> Task: Below is a listing to write out in full, exactly as given, without its pictures.

━━━━━━━━━━

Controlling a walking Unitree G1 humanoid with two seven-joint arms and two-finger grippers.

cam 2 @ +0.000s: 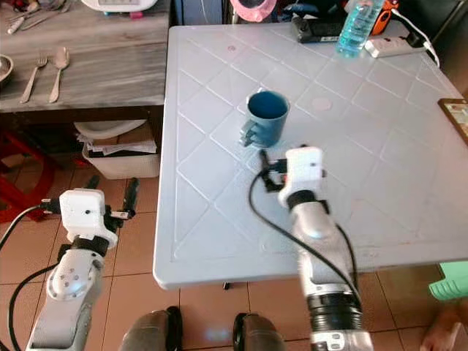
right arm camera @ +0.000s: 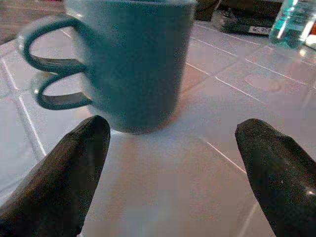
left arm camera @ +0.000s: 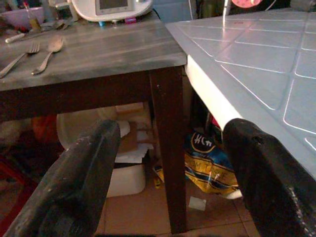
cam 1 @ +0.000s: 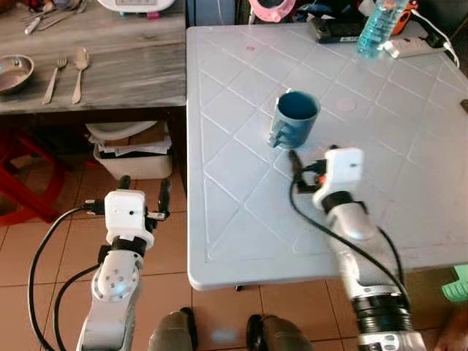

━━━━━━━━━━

> Exercise result:
Controlling a walking Unitree G1 humanoid with two seven-joint arms and two-finger grippers.

cam 2 @ +0.000s: 
right arm camera @ +0.000s: 
left arm camera @ +0.000s: 
cam 1 @ +0.000s: 

The response is now finished.